DIRECTIONS> For this listing, reproduce the line with "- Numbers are", the line with "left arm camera", and the lines between, exactly as they stand. Leave out pictures and all other lines.

##############################

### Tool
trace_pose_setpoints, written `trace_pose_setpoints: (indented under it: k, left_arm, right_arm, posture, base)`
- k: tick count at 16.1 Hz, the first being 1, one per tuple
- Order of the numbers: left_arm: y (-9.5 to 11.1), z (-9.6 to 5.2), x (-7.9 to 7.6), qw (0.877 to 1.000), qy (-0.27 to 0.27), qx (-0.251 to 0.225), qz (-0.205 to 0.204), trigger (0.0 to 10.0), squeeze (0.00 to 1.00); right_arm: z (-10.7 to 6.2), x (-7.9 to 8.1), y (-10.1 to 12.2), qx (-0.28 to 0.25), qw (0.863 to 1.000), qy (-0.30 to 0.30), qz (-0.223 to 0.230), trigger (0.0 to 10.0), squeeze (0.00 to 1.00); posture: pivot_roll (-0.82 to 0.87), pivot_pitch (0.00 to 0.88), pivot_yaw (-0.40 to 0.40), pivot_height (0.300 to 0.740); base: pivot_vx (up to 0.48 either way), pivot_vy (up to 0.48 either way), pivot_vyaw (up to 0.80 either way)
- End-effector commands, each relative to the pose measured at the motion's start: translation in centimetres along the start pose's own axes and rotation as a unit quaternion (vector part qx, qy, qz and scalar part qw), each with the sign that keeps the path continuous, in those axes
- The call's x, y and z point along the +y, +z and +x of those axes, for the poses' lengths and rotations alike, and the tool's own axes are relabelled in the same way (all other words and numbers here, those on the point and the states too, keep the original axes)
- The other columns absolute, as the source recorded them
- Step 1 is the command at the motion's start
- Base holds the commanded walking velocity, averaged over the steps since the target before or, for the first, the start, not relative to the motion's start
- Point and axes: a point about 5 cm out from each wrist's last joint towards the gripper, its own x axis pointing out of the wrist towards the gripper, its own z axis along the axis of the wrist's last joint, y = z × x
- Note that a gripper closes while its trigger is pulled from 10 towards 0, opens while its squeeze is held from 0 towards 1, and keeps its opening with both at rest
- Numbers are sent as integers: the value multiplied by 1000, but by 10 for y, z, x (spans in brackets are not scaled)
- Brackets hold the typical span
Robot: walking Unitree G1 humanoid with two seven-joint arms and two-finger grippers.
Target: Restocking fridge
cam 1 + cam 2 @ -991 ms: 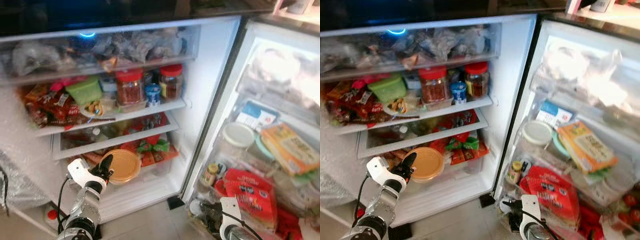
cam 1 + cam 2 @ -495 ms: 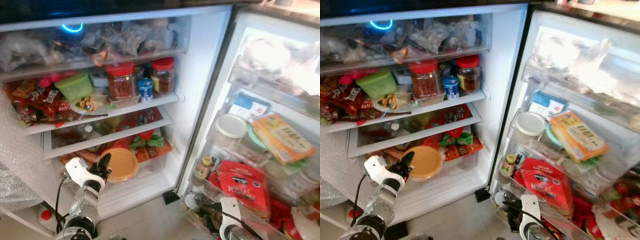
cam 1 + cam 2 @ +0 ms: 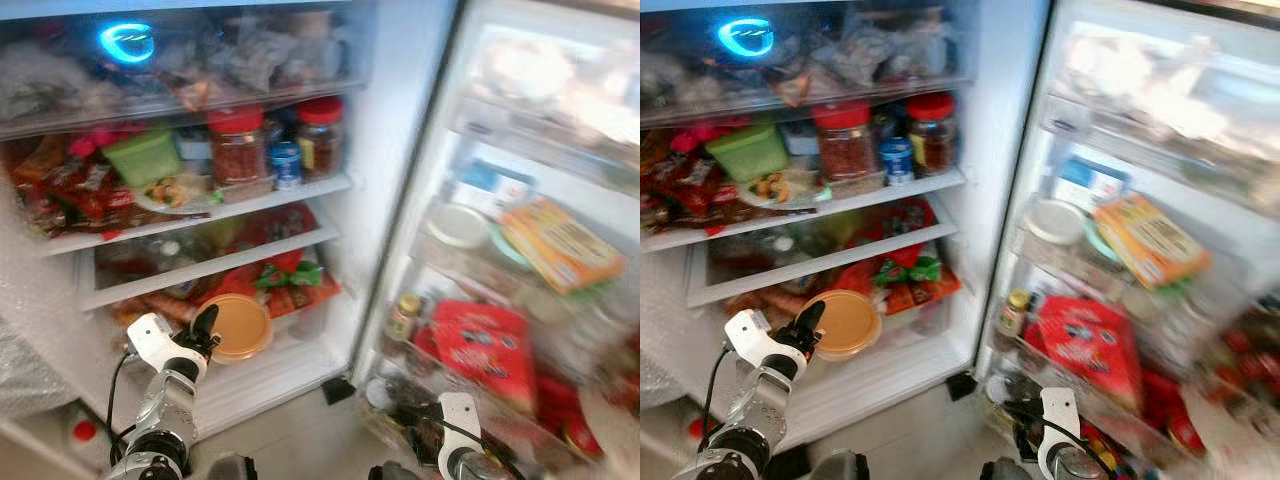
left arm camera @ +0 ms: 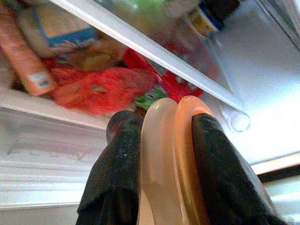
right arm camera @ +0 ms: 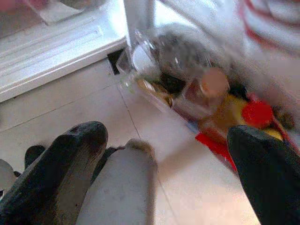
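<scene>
Orange round container (image 3: 238, 328), red-lidded jars (image 3: 237, 146), green tub (image 3: 145, 157), black fingers (image 4: 117, 173).

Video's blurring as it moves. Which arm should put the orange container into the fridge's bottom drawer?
Left. The left gripper already clamps the orange container at the bottom drawer. The right gripper hangs open and empty, low by the door shelves.

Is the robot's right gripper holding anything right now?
No: in the right wrist view the right gripper has its two black fingers spread wide, with only floor tile between them.
</scene>
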Motion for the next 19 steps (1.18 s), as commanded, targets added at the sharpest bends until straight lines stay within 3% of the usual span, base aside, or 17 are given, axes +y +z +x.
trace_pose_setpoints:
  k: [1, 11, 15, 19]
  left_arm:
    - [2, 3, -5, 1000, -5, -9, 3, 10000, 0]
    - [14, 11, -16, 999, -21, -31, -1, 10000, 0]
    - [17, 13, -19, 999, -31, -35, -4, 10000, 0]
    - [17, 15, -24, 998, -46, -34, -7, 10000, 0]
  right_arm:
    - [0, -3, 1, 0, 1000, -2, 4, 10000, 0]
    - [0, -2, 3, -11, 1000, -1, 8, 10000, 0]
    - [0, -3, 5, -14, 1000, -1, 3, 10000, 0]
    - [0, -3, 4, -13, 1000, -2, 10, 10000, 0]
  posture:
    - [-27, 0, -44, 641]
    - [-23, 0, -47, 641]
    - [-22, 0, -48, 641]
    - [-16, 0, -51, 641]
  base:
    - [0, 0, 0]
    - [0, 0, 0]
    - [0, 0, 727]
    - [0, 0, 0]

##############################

RESULT>
- Numbers are sent as integers: the value multiplied by 1000, but by 10 for y, z, x (spans in brackets are not scaled)
- Brackets hold the typical span
Robot: walking Unitree G1 humanoid with two seven-joint arms and two-finger grippers.
Target: Restocking fridge
cam 1 + cam 2 @ -991 ms: 
cam 1 + cam 2 @ -495 ms: 
cam 1 + cam 2 @ +0 ms: 
left arm camera @ +0 ms: 

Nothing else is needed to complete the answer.